● **WORK TO BE COMPLETED**
A faithful copy is required: transcribe each line below exactly, minus the pictures.

● **EXERCISE DATA**
Start of Block

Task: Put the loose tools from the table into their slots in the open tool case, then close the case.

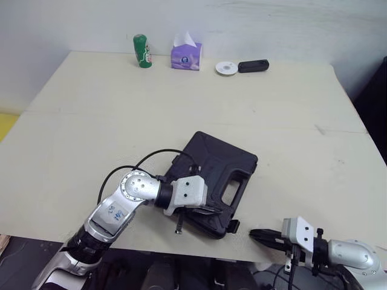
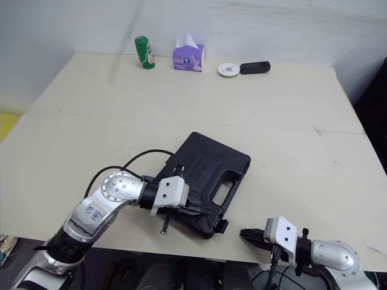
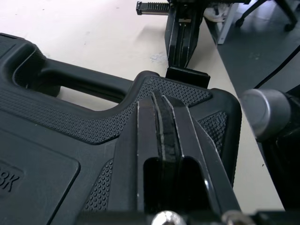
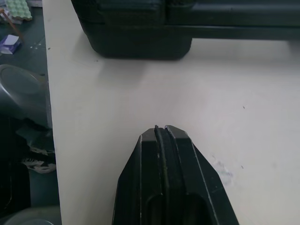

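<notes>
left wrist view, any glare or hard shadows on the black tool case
Left wrist view: even light, no hard glare; only a faint sheen along the handle of the black stippled plastic tool case, and thin bright edges on the shut left gripper. Right wrist view: the case casts a soft, narrow shadow onto the cream table.

**Black case on a cream surface, small spots of colour at the far edge**

A black moulded plastic tool case (image 1: 211,160) lies on a pale cream matte surface (image 1: 109,121). Around the handle the lid carries a fine pattern of raised dots, and its larger panels are plain black. The left claw (image 3: 157,98) and right claw (image 4: 159,129) are both black. Along the far edge stand a green drinks can (image 1: 143,51) with pale markings, a purple tissue box (image 1: 186,57) topped by a white tissue, a white round disc (image 1: 226,68) and a black oblong device (image 1: 253,66).
</notes>
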`<state>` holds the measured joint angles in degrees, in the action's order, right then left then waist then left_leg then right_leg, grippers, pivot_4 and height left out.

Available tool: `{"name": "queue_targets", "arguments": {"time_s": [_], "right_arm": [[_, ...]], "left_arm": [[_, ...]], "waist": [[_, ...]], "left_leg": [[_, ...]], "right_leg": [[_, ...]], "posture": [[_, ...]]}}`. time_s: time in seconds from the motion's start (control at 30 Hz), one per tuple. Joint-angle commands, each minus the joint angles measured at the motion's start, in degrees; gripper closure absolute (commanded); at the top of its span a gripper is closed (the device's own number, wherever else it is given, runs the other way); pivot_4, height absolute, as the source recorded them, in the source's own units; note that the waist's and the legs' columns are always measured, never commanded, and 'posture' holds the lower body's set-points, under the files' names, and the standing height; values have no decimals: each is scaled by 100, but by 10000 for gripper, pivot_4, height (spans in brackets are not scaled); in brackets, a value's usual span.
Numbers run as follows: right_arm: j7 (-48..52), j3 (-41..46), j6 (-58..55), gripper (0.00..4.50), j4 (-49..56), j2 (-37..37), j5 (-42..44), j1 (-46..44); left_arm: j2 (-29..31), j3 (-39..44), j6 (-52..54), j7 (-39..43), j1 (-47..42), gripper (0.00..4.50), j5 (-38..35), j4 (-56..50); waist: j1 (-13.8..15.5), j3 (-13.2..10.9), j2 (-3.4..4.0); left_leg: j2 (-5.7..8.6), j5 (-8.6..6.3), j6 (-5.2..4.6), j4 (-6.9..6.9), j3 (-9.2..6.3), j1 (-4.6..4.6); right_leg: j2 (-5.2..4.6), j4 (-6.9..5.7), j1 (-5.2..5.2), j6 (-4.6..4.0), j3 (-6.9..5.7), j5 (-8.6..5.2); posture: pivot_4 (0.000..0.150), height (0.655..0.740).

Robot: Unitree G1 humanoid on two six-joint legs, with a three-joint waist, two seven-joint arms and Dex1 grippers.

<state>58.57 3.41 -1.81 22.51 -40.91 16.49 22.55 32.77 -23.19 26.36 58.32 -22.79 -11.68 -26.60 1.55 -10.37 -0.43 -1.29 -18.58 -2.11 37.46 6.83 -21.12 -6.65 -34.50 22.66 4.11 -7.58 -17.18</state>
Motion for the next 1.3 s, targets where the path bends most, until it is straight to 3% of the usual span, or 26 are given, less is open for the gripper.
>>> {"name": "queue_targets", "arguments": {"time_s": [0.03, 0.3, 0.93, 1.3], "right_arm": [[-69, -101, -24, 45000, 295, 12, 43, 38], [-294, -229, -40, 45000, 485, 136, 109, -122], [-471, -461, -584, 45000, 1414, 99, 483, -370], [-509, -589, -765, 45000, 1423, 151, 485, -669]], "left_arm": [[276, -344, 195, -49, 362, 44726, 277, -166], [417, -499, 323, -442, 543, 44726, 570, 41], [341, -815, 320, -459, 322, 44726, 604, 388], [426, -901, 346, -440, 303, 44726, 681, 522]], "waist": [[-2, 1, 2], [-1, 15, 12], [-2, 51, 9], [-18, 55, 4]], "left_leg": [[0, -1, 1, -2, 0, 3], [-2, -2, 1, -1, -2, 15], [-1, -4, -2, 5, -3, 22], [-10, -31, -27, -7, -2, 89]], "right_leg": [[0, 1, -1, 0, 0, 0], [0, 1, -13, -2, 0, -1], [0, -3, -21, -3, 1, -2], [1, -4, -72, -19, 2, -11]], "posture": [[1500, 7400], [1500, 7400], [1500, 7400], [1500, 7400]]}}
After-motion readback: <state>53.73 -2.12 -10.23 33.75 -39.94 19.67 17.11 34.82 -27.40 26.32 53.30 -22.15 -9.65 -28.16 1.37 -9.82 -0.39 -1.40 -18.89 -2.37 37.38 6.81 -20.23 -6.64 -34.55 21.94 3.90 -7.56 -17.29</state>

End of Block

● **EXERCISE SOLUTION**
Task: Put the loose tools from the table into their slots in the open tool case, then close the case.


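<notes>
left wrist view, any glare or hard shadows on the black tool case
Left wrist view: even light, no hard glare; only a faint sheen along the handle of the black stippled plastic tool case, and thin bright edges on the shut left gripper. Right wrist view: the case casts a soft, narrow shadow onto the cream table.

**Black case on a cream surface, small spots of colour at the far edge**

A black moulded plastic tool case (image 1: 211,160) lies on a pale cream matte surface (image 1: 109,121). Around the handle the lid carries a fine pattern of raised dots, and its larger panels are plain black. The left claw (image 3: 157,98) and right claw (image 4: 159,129) are both black. Along the far edge stand a green drinks can (image 1: 143,51) with pale markings, a purple tissue box (image 1: 186,57) topped by a white tissue, a white round disc (image 1: 226,68) and a black oblong device (image 1: 253,66).
</notes>
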`<state>` holds the measured joint angles in degrees, in the action's order, right then left then waist then left_leg then right_leg, grippers, pivot_4 and height left out.

Available tool: `{"name": "queue_targets", "arguments": {"time_s": [_], "right_arm": [[_, ...]], "left_arm": [[_, ...]], "waist": [[_, ...]], "left_leg": [[_, ...]], "right_leg": [[_, ...]], "posture": [[_, ...]]}}`. time_s: time in seconds from the motion's start (control at 30 Hz), one per tuple. Joint-angle commands, each minus the joint angles measured at the motion's start, in degrees; gripper closure absolute (commanded); at the top of its span a gripper is closed (the device's own number, wherever else it is given, runs the other way); pivot_4, height absolute, as the source recorded them, in the source's own units; note that the waist's and the legs' columns are always measured, never commanded, and 'posture' holds the lower body's set-points, under the files' names, and the standing height; values have no decimals: each is scaled by 100, but by 10000 for gripper, pivot_4, height (spans in brackets are not scaled); in brackets, a value's usual span.
Numbers run as follows: right_arm: j7 (-48..52), j3 (-41..46), j6 (-58..55), gripper (0.00..4.50), j4 (-49..56), j2 (-37..37), j5 (-42..44), j1 (-46..44); left_arm: j2 (-29..31), j3 (-39..44), j6 (-52..54), j7 (-39..43), j1 (-47..42), gripper (0.00..4.50), j5 (-38..35), j4 (-56..50); waist: j1 (-13.8..15.5), j3 (-13.2..10.9), j2 (-3.4..4.0); left_leg: j2 (-5.7..8.6), j5 (-8.6..6.3), j6 (-5.2..4.6), j4 (-6.9..6.9), j3 (-9.2..6.3), j1 (-4.6..4.6); right_leg: j2 (-5.2..4.6), j4 (-6.9..5.7), j1 (-5.2..5.2), j6 (-4.6..4.0), j3 (-6.9..5.7), j5 (-8.6..5.2); posture: pivot_4 (0.000..0.150), height (0.655..0.740).

Robot: Unitree G1 humanoid on two six-joint legs, with a three-joint waist, two seven-joint arms and Dex1 grippers.

<state>58.57 3.41 -1.81 22.51 -40.91 16.49 22.55 32.77 -23.19 26.36 58.32 -22.79 -11.68 -26.60 1.55 -10.37 -0.43 -1.29 -18.58 -2.11 37.46 6.83 -21.12 -6.65 -34.50 22.66 4.11 -7.58 -17.18</state>
Motion for the next 1.3 s, targets where the path bends most, until it is straight to 3% of the usual span, or 26 are given, less is open for the gripper.
>>> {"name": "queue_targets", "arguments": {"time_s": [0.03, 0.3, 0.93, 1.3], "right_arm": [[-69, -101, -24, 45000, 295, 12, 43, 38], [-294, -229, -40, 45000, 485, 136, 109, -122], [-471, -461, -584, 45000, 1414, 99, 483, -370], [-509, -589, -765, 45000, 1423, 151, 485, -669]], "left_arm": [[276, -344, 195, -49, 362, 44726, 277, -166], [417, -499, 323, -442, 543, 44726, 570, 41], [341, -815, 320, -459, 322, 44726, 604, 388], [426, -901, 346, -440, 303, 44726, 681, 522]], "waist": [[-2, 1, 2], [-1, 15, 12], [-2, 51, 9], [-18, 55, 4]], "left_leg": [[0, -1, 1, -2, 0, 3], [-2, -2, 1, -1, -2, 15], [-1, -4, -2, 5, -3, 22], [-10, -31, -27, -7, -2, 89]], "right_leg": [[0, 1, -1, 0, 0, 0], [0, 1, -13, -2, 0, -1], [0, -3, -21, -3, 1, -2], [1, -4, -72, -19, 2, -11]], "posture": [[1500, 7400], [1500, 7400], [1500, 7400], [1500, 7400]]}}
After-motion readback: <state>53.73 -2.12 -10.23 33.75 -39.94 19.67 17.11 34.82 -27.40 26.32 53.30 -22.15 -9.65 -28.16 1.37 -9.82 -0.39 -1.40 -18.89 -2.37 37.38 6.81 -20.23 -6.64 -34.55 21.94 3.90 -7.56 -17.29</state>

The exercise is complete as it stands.